- Culture
- 05 Apr 06
She’s acted in big screen Joyce adaptations and appeared in hip-hop cinema. Now Irish actress Fionnula Flanagan is set to enter the major league, following her turn in the acclaimed – and Oscar nominated – Transamerica.
During a recent shoot in Rhode Island, esteemed Irish actress Fionnula Flanagan found herself being pursued by four teenaged Fiddy wannabes. Though disciples of racial profiling might suppose otherwise, the guys were not after her purse. Nor, surprisingly, had they recognised this distinguished lady from her extensive work as a Joyce interpreter in films such as Ulysses and James Joyce’s Women.
Instead they began pounding their hearts, shouting ‘yo, you are my mama’ at her – a tribute to her role in Four Brothers, last year’s hip-hop reworking of The Sons Of Katie Elder.
Months later, in town for the Jameson Dublin International Film Festival, Ms. Flanagan is still visibly tickled by her unlikely gangsta mama status.
“It was lovely”, she laughs. “It’s definitely a very different audience for me.”
It’s not, however, the first sub-culture Ms. Flanagan has acquainted herself with. Though the Dublin born actress has, over five decades, shared to big screen with everyone from Nicole Kidman (in The Others) to the Ewoks (The Ewok Adventure), amassed television credits in countless shows (Gunsmoke, Columbo, Murder She Wrote, Law And Order, Nip/Tuck) , inevitably, her occasional forays into the Star Trek franchise (taking roles in The Next Generation, Deep Space Nine, and most recently Enterprise) have inspired the greatest levels of devotion.
“It always takes me a moment to catch on,” she tells me. “A stranger will walk right up to you on the street and say something that sounds vaguely familiar. Then I realise it’s a Trekker quoting a line of dialogue back at me. Their dedication is just remarkable.”
Currently you can catch Fionnula in the Oscar nominated transsexual drama Transamerica, where she essays Felicity Huffman’s shrill and shocked Midwestern mom.
“I think it is why it is an important movie,” she explains. “It’s not about swinging liberals. It’s about more mainstream people. And show me the parent, who, if their kid comes home who says ‘mom, I am going to have a sex change operation’, will respond ‘darling how wonderful, I am right behind you’. Most parents will feel conflicted in that situation. Most will fear for their child and fear for this choice they are making. My character Elizabeth is loud and prissy and she wears turquoise and an orange tan but her disapproval comes from love. She just doesn’t know how to cope with her feelings or talk about them in a calm way.”
Unsurprisingly, given her glittering career, Ms.
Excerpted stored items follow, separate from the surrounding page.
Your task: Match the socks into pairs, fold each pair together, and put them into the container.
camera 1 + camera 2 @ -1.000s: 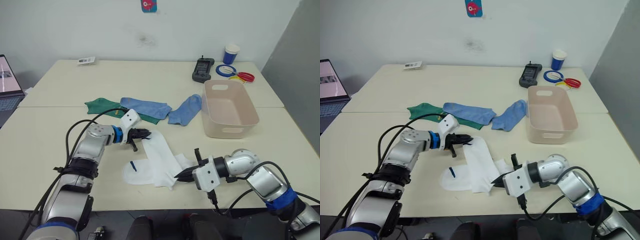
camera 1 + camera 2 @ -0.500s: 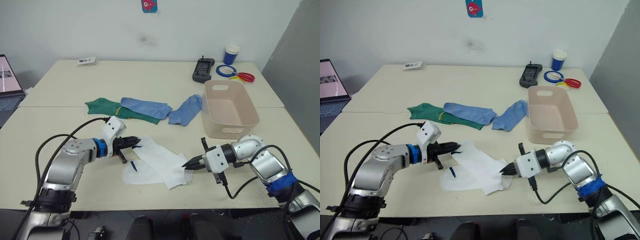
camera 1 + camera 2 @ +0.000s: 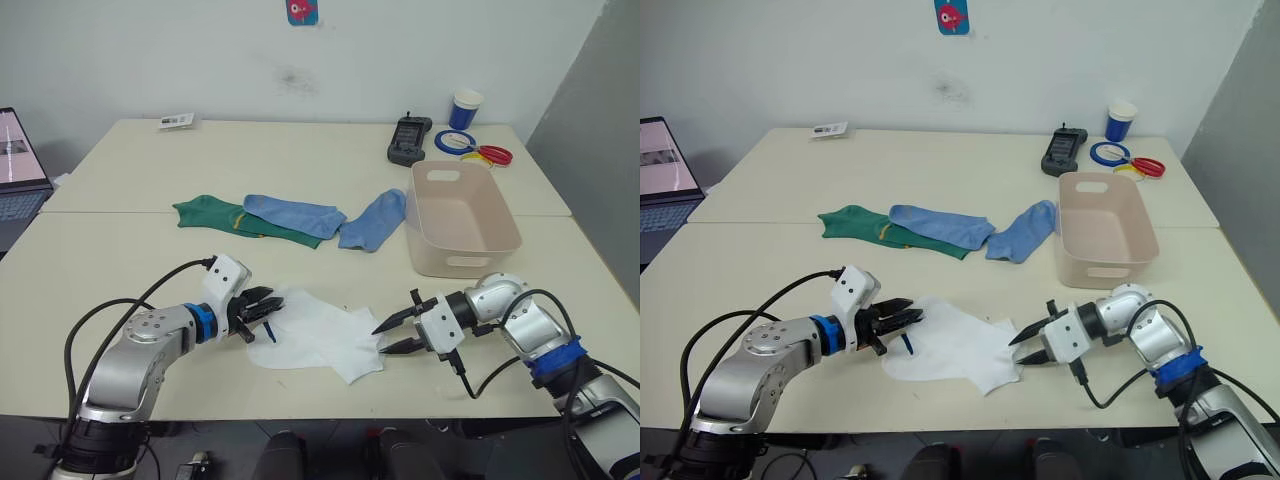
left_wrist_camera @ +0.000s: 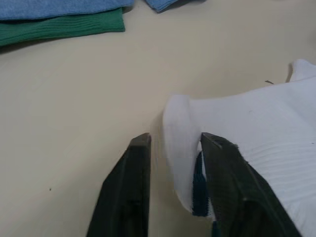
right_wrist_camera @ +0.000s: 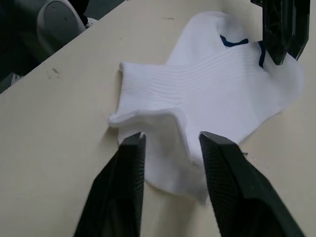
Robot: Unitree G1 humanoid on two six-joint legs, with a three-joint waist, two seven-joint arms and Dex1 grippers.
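Note:
Two white socks (image 3: 322, 335) lie stacked flat on the table (image 3: 120, 260) near its front edge. My left gripper (image 3: 262, 305) is open at their left end, and in the left wrist view a raised fold of white sock (image 4: 180, 143) stands between its fingers (image 4: 129, 192). My right gripper (image 3: 392, 335) is open at their right end, its fingers (image 5: 129, 170) either side of the sock's cuff (image 5: 148, 116). Two light blue socks (image 3: 293, 213) (image 3: 372, 220) and a dark green sock (image 3: 207, 213) lie further back. The pale pink container (image 3: 462, 218) stands at the right.
Behind the container sit a black handset (image 3: 405, 140), a blue cup (image 3: 463, 105), a blue ring (image 3: 455, 142) and a red ring (image 3: 493, 155). A laptop (image 3: 18, 165) is at the far left, and a small card (image 3: 175, 121) lies at the back.
Both grippers held a white sock stretched between them; it now lies flat over the other white sock. Both grippers have opened, and the left arm has drawn back to the left.

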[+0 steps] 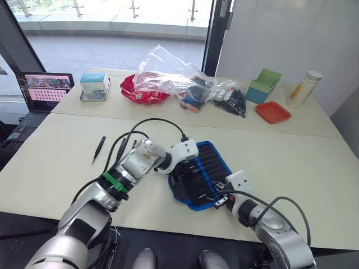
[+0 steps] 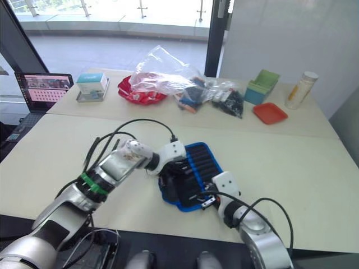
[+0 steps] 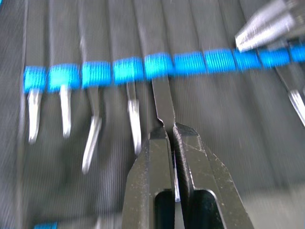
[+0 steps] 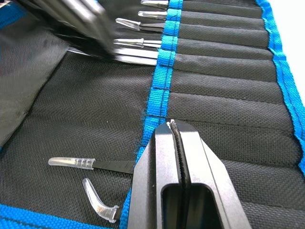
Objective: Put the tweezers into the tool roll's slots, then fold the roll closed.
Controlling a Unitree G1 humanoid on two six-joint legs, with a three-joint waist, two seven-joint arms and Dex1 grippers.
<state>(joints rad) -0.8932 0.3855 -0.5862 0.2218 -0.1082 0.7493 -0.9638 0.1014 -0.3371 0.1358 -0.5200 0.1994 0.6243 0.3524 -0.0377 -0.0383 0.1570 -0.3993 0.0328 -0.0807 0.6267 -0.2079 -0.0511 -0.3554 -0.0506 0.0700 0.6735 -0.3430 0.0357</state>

Flanagan is not quite ready to quit LA for her native shores.
“I still have a 97 year-old aunt here so I come back about seven times a year. But my husband is the chief psychiatrist in the Betty Ford Centre, and my stepsons live in LA so I’d have to leave too much behind. Anyway, I’m not sure I could cope with the property prices here. There must be about 19 people to every flat.”